_EXERCISE INSTRUCTIONS_: Among the lines of the records, find all that carry the word "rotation" and copy them.

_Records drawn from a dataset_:
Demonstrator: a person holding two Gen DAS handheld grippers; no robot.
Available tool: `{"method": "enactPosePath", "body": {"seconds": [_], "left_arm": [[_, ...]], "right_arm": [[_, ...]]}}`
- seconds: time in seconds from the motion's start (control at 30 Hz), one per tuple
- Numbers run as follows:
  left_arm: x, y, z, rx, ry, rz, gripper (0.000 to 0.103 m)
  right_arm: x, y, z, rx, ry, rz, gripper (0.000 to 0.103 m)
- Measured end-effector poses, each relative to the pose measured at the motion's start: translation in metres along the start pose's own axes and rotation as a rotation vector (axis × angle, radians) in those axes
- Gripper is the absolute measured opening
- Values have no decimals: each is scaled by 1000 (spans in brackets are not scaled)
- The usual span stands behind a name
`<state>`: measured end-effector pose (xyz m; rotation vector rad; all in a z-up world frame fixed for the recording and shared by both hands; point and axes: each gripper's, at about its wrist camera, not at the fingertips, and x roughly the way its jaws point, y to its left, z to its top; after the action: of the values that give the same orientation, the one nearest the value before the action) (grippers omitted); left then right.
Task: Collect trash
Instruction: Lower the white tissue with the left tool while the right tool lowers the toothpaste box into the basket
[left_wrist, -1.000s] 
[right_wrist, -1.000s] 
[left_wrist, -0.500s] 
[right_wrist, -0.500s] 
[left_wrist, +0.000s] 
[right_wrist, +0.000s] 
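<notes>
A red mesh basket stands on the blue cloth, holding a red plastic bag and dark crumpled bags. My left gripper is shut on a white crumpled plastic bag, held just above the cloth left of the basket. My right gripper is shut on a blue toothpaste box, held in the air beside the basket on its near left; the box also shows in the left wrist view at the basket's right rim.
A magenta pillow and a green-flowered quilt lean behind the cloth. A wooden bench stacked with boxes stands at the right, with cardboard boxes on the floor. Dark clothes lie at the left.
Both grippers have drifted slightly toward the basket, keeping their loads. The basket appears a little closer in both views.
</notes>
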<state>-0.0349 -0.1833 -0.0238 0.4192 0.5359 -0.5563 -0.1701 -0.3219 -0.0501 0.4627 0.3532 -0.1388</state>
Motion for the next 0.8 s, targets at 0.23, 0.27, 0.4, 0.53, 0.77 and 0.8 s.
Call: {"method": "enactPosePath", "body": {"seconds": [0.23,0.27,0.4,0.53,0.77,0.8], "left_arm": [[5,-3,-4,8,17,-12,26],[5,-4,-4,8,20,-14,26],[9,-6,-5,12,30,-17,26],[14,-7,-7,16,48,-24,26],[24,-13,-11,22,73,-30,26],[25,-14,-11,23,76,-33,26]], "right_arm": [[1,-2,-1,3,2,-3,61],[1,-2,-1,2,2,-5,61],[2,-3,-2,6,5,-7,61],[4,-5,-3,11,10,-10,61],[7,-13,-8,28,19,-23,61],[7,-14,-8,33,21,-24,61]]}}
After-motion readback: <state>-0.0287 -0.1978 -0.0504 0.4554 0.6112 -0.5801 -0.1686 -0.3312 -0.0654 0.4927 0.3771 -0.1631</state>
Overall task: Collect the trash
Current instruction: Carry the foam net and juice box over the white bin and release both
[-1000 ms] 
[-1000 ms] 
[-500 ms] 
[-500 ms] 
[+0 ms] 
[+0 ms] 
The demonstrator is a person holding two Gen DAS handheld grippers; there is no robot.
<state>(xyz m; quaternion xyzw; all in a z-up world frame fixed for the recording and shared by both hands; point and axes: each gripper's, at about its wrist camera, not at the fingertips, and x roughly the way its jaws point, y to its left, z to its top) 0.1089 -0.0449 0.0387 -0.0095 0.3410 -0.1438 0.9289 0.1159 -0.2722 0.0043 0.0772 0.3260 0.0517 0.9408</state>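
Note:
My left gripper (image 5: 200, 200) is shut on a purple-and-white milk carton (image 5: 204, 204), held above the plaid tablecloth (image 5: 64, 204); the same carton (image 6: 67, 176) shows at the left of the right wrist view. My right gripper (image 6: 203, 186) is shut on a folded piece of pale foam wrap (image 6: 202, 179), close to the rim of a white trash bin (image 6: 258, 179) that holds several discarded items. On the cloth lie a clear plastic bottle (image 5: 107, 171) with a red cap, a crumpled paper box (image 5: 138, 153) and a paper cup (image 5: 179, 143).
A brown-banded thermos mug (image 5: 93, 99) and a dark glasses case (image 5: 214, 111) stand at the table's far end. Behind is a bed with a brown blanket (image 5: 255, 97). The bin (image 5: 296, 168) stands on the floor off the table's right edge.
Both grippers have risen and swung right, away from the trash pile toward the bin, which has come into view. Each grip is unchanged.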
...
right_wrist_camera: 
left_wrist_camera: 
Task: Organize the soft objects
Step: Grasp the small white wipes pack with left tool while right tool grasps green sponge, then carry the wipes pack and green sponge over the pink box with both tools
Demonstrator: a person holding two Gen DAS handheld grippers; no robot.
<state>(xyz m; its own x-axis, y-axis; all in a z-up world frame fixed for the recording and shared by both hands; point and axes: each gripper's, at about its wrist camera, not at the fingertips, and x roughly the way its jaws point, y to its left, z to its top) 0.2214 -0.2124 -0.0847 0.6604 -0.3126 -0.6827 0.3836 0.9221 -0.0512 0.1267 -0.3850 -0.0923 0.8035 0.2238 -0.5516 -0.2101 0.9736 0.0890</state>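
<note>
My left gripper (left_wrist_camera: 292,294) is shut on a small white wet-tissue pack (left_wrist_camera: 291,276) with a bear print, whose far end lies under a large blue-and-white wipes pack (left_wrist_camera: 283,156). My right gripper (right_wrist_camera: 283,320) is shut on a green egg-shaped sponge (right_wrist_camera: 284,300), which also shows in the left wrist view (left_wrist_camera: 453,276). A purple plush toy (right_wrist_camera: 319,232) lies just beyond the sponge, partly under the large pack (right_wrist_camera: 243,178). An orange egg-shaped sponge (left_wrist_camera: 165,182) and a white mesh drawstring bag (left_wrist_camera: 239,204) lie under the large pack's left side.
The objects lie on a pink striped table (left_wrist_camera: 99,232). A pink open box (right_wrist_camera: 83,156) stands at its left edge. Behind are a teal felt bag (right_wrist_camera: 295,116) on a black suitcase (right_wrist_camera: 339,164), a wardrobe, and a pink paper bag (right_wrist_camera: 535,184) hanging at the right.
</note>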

_WRITTEN RESPONSE_:
- Measured end-effector poses, each relative to the pose measured at the motion's start: translation in metres along the start pose's own axes and rotation as a rotation vector (axis × angle, radians) in those axes
`<state>`: measured end-effector pose (xyz m; rotation vector rad; all in a z-up world frame fixed for the recording and shared by both hands; point and axes: each gripper's, at about its wrist camera, not at the fingertips, and x roughly the way its jaws point, y to its left, z to its top; after the action: of the values that give the same orientation, the one nearest the value before the action) (grippers omitted); left then right.

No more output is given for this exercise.